Q on the Tube: Fall From Grace

Ted Haggard came back from humiliation last week with a vengeance. The disgraced mega-church leader did a media blitz — a full hour on “Oprah,” a full episode of “Nightline” and appearances on other news and morning shows as well as meetings with clergy.

The frontal assault was in anticipation of “The Trials of Ted Haggard,” the HBO documentary on Haggard’s exile from his church and banishment from his community.

Haggard is far from alone in being a conservative, outwardly antigay man with a secret gay life. Nor is he the first to be exposed. What makes Haggard different is the way he has opened himself and his family to the world in an effort to explain and explore his own sexual conflicts.

In the period since Haggard has been dealing with being banished from his church and his community (the church forced him and his family to leave not only the church he founded, but also his home and the state), he has clearly discovered what it is like to be marginalized and feel the pain he once inflicted.

The experience has been, it seems, humbling. In the HBO documentary, Haggard and his family live like nomads, going from borrowed house to borrowed apartment to seedy motel. Savings exhausted, Haggard keeps seeking a job but finds none. In one scene from the film, a tired and cranky Haggard goes door-to-door on foot in shorts and T-shirt in Arizona putting hangtags on doorknobs.

What Haggard said repeatedly in his TV blitz was how shocked he was at the harshness of his church. “I thought there would be more compassion and forgiveness,” he told “Nightline’s” Dan Harris, pain etched in his face.

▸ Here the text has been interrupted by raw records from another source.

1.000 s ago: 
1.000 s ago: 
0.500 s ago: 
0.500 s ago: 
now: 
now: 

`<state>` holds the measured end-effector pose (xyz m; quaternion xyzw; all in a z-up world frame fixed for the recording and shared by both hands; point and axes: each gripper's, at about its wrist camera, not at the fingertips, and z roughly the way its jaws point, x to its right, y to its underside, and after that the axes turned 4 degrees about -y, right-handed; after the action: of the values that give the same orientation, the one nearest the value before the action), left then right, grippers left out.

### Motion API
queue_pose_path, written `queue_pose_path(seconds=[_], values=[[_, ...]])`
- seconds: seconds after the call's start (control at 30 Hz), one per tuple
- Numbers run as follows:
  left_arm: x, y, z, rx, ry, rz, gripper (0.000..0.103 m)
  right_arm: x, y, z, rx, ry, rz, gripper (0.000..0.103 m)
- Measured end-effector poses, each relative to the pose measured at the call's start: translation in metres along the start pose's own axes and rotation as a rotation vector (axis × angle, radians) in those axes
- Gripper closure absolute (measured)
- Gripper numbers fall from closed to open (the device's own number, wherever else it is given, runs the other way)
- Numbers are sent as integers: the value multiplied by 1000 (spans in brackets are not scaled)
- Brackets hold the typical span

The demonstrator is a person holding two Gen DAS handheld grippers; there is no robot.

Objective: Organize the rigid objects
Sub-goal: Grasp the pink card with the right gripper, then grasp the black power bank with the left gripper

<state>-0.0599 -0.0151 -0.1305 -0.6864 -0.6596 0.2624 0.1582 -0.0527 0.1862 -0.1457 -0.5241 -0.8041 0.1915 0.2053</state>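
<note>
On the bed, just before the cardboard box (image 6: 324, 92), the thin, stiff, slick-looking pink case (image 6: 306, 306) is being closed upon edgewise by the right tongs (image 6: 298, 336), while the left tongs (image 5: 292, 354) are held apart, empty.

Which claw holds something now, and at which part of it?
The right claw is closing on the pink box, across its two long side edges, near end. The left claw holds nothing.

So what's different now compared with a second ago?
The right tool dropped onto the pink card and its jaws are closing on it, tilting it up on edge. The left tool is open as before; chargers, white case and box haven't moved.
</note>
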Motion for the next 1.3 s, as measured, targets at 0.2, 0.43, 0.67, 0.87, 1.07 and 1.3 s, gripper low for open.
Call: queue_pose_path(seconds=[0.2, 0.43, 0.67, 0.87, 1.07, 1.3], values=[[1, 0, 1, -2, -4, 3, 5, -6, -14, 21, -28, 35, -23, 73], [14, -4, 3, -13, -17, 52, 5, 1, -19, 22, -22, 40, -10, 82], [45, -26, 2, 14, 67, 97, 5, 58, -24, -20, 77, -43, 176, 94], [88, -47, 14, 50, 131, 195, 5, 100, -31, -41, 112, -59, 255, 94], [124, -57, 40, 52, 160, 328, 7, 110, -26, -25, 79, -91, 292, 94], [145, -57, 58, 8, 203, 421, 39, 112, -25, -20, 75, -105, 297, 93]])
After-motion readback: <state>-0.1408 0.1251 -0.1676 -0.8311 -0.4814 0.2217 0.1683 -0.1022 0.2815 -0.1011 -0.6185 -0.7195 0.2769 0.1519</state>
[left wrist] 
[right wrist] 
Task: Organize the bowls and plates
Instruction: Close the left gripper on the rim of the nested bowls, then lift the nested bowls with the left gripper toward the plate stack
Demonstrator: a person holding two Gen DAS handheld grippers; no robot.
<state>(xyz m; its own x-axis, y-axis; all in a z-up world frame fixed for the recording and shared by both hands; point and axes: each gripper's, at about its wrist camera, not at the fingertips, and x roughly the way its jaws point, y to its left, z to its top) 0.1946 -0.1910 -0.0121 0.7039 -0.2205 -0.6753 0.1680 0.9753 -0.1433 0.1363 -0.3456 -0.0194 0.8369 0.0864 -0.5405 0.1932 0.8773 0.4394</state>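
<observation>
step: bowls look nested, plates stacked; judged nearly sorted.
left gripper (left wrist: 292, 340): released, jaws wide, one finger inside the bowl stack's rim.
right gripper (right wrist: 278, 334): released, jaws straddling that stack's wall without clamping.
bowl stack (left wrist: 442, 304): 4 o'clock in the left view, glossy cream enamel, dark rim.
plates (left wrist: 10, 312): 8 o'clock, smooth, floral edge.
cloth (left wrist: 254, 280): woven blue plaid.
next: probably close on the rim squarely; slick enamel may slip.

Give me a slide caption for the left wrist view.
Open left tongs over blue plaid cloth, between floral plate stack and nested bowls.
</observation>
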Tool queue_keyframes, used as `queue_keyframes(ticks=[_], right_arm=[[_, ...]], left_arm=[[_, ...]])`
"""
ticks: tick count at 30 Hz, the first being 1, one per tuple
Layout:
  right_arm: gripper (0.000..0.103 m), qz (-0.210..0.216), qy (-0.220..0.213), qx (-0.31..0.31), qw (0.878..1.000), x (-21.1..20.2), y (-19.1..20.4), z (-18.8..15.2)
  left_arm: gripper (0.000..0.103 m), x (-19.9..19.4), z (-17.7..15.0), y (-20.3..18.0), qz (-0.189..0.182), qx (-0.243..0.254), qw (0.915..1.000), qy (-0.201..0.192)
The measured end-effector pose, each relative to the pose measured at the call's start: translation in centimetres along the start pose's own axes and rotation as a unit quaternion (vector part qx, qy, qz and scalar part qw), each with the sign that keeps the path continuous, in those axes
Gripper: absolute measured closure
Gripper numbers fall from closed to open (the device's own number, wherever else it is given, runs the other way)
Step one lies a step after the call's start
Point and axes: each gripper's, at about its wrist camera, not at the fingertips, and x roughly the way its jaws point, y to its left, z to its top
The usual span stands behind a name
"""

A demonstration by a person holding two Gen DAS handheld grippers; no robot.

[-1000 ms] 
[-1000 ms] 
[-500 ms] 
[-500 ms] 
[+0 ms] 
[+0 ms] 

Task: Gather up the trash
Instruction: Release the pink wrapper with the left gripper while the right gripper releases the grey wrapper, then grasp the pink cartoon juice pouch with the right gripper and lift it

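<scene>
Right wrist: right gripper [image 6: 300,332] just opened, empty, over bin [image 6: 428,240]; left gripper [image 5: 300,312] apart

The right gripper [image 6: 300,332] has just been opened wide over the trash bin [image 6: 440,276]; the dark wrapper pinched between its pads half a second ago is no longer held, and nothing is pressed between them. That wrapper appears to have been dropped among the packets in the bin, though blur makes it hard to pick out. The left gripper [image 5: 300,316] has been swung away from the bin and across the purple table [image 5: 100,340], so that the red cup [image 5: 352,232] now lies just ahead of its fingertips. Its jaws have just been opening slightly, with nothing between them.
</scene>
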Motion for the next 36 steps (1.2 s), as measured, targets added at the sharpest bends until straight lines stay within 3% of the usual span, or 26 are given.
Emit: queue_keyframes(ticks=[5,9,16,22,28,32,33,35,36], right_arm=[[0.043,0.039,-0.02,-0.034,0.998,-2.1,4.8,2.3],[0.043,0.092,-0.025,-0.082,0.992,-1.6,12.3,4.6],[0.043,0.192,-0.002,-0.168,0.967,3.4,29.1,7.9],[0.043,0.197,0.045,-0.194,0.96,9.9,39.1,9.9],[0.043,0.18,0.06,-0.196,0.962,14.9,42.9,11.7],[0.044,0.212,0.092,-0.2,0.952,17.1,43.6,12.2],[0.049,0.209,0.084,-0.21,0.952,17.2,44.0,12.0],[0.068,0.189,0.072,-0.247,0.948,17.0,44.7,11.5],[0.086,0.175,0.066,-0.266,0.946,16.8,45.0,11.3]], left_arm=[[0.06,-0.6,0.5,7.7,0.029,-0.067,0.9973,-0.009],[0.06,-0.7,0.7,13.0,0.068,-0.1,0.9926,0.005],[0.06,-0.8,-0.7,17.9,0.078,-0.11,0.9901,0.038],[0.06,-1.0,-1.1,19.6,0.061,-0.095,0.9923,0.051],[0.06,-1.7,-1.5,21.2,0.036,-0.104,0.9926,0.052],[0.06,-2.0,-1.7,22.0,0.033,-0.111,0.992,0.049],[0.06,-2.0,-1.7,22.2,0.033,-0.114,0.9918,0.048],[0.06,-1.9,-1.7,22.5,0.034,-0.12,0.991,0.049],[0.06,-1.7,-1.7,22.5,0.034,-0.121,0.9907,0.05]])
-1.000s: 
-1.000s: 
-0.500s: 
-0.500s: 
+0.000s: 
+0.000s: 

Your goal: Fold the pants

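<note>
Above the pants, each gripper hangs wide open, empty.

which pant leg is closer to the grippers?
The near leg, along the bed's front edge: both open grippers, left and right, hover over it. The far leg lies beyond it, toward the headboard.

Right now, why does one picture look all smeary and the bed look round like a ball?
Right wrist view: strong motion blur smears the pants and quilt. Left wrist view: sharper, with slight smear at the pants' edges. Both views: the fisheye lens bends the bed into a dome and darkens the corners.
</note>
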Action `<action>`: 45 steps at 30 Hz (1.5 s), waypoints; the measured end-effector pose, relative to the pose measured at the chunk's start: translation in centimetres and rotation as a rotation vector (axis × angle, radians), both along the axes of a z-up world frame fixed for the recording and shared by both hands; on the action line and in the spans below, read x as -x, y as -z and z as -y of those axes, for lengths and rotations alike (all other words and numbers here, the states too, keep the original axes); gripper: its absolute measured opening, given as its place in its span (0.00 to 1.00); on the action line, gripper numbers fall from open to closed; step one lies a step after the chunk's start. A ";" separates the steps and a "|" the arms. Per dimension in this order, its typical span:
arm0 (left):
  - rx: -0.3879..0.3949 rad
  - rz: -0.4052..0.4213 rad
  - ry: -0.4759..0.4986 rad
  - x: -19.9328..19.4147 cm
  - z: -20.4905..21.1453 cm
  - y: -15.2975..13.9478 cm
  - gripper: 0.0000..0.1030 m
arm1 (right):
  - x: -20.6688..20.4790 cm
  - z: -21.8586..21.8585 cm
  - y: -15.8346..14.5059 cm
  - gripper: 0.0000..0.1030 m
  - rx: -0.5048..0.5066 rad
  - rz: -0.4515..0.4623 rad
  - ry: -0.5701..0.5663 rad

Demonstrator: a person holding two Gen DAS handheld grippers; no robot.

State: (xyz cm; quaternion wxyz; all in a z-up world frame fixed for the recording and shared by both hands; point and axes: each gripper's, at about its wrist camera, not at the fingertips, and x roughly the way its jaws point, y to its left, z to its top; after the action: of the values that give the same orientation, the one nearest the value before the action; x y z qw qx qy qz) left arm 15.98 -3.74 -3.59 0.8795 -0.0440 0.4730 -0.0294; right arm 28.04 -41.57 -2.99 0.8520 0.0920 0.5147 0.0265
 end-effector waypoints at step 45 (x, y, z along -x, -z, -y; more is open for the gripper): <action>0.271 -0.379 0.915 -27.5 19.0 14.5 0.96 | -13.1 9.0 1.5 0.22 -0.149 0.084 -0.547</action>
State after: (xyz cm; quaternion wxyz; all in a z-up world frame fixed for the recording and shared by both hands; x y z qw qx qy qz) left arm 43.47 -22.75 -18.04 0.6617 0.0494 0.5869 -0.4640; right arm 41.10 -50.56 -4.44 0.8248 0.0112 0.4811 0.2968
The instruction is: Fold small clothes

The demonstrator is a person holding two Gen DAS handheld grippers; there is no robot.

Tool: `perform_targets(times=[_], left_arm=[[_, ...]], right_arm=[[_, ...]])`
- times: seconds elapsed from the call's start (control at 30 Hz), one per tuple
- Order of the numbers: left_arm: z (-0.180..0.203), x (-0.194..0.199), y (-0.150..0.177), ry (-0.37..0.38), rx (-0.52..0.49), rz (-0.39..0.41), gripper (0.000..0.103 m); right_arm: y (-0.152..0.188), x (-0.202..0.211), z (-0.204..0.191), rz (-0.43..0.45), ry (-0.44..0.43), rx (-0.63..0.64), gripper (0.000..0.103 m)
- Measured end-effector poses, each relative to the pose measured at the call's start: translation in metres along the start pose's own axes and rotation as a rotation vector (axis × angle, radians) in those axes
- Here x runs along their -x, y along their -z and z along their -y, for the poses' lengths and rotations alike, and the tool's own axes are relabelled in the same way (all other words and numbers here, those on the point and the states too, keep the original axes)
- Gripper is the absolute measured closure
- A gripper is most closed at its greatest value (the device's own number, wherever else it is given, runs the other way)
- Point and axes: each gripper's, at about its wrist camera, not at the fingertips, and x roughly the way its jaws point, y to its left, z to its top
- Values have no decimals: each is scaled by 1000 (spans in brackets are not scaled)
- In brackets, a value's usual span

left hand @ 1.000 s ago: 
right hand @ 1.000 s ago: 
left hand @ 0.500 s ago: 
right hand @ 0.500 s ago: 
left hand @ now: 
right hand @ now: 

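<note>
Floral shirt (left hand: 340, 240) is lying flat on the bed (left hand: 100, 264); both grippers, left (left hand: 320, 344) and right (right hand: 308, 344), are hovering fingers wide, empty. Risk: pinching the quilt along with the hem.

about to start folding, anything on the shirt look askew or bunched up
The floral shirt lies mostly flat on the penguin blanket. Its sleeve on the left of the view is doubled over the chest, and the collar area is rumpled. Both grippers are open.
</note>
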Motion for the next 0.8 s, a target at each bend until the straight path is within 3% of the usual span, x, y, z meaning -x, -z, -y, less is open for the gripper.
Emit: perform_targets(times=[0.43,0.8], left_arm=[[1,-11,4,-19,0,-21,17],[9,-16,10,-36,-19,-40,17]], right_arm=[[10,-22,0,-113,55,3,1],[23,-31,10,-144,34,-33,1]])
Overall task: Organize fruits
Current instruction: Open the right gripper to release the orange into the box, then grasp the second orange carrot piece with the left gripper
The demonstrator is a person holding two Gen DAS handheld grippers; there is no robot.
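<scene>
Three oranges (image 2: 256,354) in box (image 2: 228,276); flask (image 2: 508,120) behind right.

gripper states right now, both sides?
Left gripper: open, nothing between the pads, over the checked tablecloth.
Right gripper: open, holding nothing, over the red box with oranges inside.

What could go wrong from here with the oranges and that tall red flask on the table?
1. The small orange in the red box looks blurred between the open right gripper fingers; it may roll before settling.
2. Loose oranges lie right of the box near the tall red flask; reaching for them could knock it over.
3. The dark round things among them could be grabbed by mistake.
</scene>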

But there was nothing like compassion or forgiveness, except perhaps from his wife, Gayle, and his five children.

The forgiveness of his children seems authentic and even mixed with relief: Prior to his own fall from grace, Ted Haggard the preacher was, as his children describe him, a distant and uncompassionate father with expectations of perfection. Thus for them, seeing the human side of their father, while embarrassing, meant that they too could be imperfect.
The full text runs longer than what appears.